Assignment
Show every line below where "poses" appears.

Given data

------------------------

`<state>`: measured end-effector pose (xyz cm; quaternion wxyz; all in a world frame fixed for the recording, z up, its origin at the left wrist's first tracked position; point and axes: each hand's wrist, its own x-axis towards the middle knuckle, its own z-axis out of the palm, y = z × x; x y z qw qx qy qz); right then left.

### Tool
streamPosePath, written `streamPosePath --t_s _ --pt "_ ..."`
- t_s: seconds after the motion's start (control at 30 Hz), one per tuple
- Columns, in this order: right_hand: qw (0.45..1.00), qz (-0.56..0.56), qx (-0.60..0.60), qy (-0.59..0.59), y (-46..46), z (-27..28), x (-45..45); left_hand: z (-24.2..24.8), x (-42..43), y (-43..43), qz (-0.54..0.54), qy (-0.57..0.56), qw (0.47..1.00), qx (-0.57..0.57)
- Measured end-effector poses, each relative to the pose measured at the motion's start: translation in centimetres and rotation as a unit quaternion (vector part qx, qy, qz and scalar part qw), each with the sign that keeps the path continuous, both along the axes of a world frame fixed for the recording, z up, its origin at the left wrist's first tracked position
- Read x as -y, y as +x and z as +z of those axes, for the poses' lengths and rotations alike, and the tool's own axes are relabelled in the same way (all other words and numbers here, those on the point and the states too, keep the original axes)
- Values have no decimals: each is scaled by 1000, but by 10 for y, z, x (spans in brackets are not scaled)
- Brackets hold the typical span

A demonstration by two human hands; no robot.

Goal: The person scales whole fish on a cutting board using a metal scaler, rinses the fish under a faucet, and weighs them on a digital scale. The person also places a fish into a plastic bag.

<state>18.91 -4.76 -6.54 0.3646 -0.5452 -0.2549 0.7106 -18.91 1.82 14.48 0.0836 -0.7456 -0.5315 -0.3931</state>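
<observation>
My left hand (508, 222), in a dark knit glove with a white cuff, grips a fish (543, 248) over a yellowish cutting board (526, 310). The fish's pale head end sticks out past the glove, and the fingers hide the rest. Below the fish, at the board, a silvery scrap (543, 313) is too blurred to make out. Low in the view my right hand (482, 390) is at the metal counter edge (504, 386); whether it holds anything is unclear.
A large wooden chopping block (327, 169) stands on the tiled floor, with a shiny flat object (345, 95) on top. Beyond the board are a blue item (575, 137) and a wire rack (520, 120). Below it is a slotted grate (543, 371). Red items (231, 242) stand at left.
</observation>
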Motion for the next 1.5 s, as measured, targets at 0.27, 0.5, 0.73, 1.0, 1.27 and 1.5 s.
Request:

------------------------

Response for this exercise
- Measured end-effector poses, each relative to the pose measured at the motion's start: translation in centimetres and rotation as a unit quaternion (vector part qx, qy, qz and scalar part qw), each with the sign that keeps the path continuous, both along the axes of a world frame fixed for the recording, z up, its origin at the left wrist's first tracked position
- Read x as -y, y as +x and z as +z of those axes, for the poses' lengths and rotations alike, and the tool's own axes are relabelled in the same way (all other words and numbers here, those on the point and the states too, keep the original axes)

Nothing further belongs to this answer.